**WORK TASK**.
Set down exactly the lines below between the line holding "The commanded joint" and the line holding "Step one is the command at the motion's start", inclusive; no other line belongs in the answer.

**DATA EXTRACT**.
[Start of section]
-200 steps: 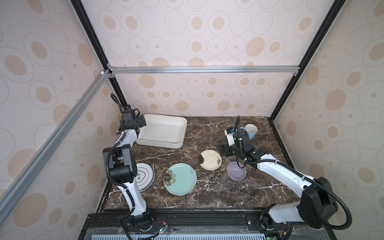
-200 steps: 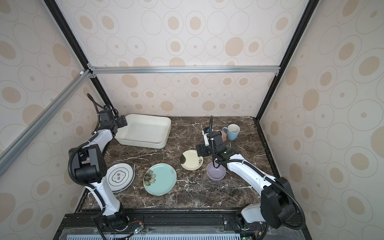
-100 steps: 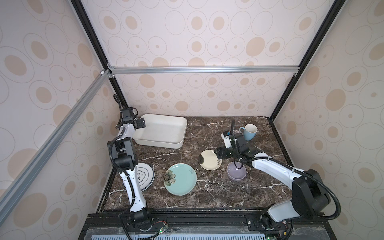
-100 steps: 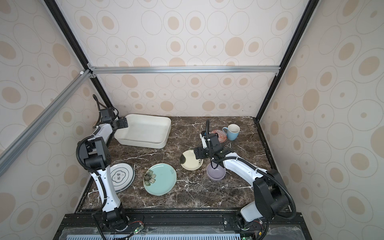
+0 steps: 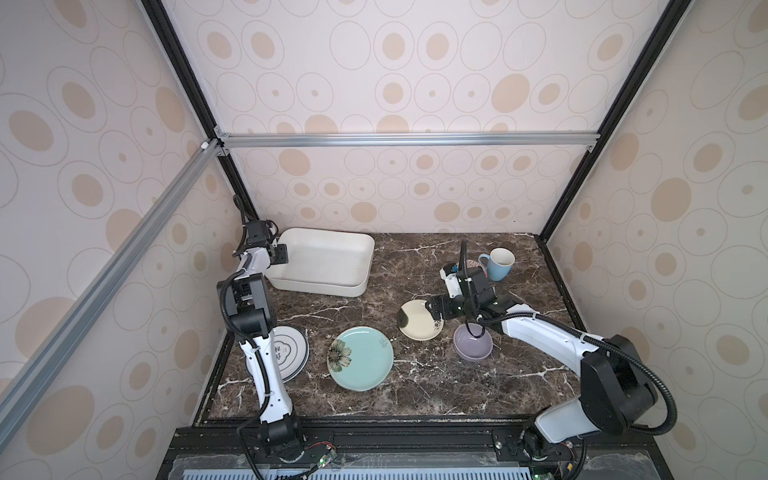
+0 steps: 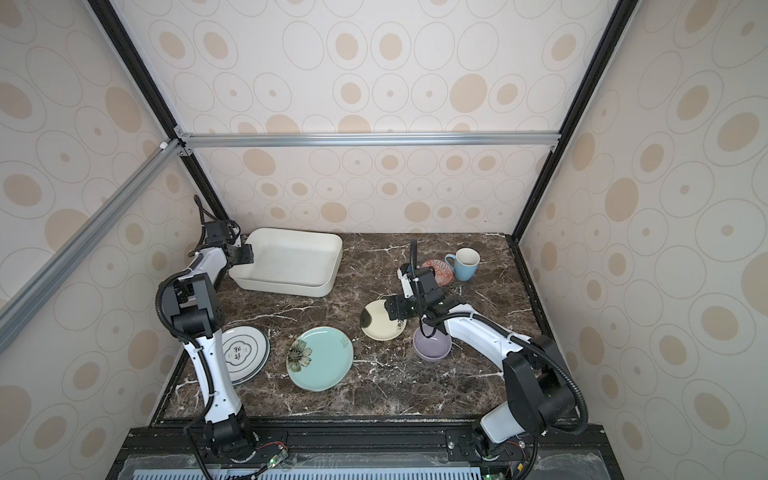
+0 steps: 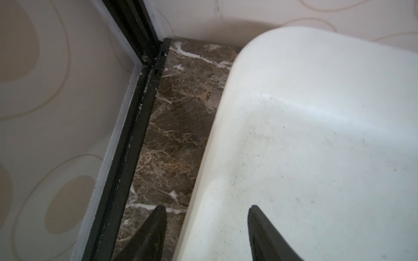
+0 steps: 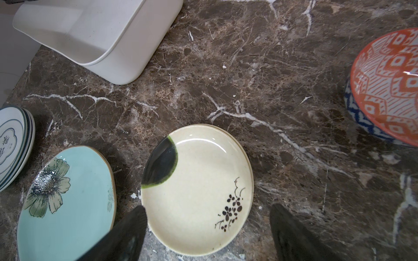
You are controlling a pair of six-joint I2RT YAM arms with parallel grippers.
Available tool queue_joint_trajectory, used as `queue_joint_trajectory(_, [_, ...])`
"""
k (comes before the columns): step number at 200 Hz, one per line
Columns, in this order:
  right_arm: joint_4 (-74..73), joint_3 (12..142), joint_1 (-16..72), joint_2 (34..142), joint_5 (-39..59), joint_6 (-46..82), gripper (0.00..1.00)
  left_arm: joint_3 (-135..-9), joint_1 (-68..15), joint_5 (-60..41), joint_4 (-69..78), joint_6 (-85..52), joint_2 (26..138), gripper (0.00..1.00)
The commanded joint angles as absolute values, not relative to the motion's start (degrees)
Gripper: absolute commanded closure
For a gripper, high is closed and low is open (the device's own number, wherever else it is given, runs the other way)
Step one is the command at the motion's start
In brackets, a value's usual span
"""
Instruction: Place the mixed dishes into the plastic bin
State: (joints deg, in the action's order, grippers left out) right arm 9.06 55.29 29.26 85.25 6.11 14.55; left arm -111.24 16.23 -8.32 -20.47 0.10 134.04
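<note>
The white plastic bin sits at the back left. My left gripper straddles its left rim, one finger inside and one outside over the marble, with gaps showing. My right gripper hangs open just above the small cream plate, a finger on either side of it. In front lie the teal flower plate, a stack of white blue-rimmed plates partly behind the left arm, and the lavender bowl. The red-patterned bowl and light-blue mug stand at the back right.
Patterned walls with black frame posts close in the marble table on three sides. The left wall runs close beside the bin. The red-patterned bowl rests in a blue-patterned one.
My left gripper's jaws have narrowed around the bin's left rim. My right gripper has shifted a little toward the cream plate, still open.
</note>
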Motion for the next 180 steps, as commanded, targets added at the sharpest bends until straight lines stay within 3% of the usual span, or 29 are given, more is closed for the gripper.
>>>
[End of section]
**RESPONSE BELOW**.
The commanded joint angles as absolute values, not relative to the motion's start (degrees)
Gripper: absolute commanded closure
For a gripper, high is closed and low is open (the device's own number, wherever else it is given, runs the other way)
Step one is the command at the motion's start

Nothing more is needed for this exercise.